(WORK INSTRUCTIONS): Take the line that contains "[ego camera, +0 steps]" and each one after it through the last line below, and retype them exactly. Leave out the pictures.

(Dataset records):
»»
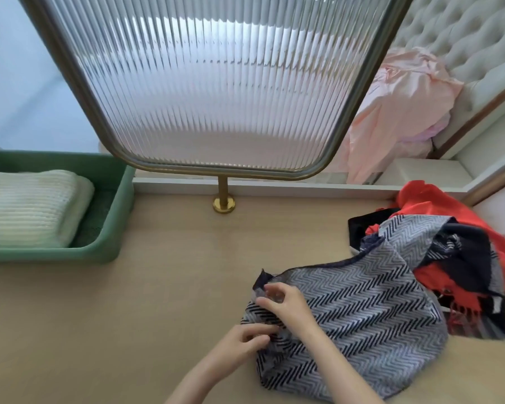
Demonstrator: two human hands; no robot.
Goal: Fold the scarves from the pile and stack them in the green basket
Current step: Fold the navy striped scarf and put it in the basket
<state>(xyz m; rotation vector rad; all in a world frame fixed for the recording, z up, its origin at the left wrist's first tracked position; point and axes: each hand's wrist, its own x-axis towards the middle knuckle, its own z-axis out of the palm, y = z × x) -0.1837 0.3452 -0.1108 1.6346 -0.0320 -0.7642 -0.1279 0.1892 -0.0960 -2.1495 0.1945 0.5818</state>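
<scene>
The ribbed glass screen (pixel 216 83) fills the upper middle of the frame, standing on a brass post at the back of the pale counter (pixel 158 287). In the lower right the grey-and-navy chevron scarf (pixel 362 316) lies spread and rumpled on the counter, its far end running up into the pile (pixel 455 228) of red and navy scarves at the right edge. The green basket (pixel 114 217) sits at the left edge, well apart from the pile. It holds one folded pale green scarf (pixel 32 205), so stacking has begun. The right hand (pixel 286 304) and, just below it, the left hand (pixel 242 342) both pinch the chevron scarf's left edge with curled fingers, probably to straighten that edge for a first fold.
</scene>
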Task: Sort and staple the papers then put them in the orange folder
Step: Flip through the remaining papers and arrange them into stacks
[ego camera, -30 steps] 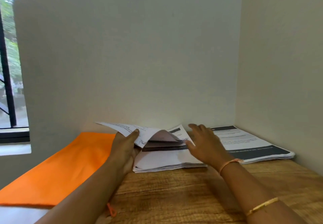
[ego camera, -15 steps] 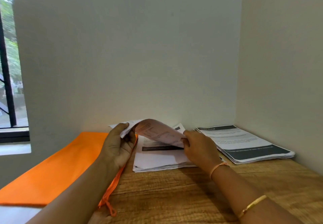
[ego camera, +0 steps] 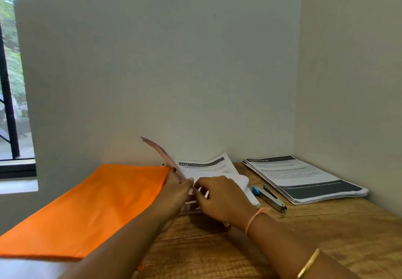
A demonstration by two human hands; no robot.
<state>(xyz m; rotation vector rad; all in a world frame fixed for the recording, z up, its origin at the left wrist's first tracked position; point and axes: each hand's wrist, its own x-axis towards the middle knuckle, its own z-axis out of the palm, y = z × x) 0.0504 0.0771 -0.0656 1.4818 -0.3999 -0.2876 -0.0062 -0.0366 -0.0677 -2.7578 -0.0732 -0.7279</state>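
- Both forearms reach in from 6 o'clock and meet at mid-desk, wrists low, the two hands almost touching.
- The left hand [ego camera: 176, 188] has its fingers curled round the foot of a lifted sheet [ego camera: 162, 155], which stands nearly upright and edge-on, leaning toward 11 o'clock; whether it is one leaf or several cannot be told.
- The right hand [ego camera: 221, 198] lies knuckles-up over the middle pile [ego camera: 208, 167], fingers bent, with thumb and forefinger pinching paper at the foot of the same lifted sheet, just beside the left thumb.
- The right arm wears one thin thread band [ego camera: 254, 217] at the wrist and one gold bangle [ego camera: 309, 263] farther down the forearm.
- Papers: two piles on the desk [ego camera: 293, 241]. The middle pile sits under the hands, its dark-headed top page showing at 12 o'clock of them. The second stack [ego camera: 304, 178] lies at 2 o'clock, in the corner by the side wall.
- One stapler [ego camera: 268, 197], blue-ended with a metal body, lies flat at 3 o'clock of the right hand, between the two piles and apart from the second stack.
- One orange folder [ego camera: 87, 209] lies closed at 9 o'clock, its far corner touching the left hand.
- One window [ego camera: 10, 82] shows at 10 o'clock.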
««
(TASK OUTPUT):
[ego camera, +0 steps] 
A demonstration by two human hands; no robot.
<state>(xyz m; rotation vector rad; all in a world frame fixed for the recording, z up, its origin at the left wrist's first tracked position; point and axes: each hand's wrist, its own x-axis towards the middle knuckle, its own z-axis out of the palm, y = z × x) 0.0504 0.0771 -0.0656 1.4818 -0.3999 -0.2876 -0.0062 -0.0366 -0.0677 -2.7578 -0.0732 -0.7279</state>
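- Both forearms reach in from 6 o'clock and meet at mid-desk, wrists low, the two hands almost touching.
- The left hand [ego camera: 176, 188] has its fingers curled round the foot of a lifted sheet [ego camera: 162, 155], which stands nearly upright and edge-on, leaning toward 11 o'clock; whether it is one leaf or several cannot be told.
- The right hand [ego camera: 221, 198] lies knuckles-up over the middle pile [ego camera: 208, 167], fingers bent, with thumb and forefinger pinching paper at the foot of the same lifted sheet, just beside the left thumb.
- The right arm wears one thin thread band [ego camera: 254, 217] at the wrist and one gold bangle [ego camera: 309, 263] farther down the forearm.
- Papers: two piles on the desk [ego camera: 293, 241]. The middle pile sits under the hands, its dark-headed top page showing at 12 o'clock of them. The second stack [ego camera: 304, 178] lies at 2 o'clock, in the corner by the side wall.
- One stapler [ego camera: 268, 197], blue-ended with a metal body, lies flat at 3 o'clock of the right hand, between the two piles and apart from the second stack.
- One orange folder [ego camera: 87, 209] lies closed at 9 o'clock, its far corner touching the left hand.
- One window [ego camera: 10, 82] shows at 10 o'clock.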

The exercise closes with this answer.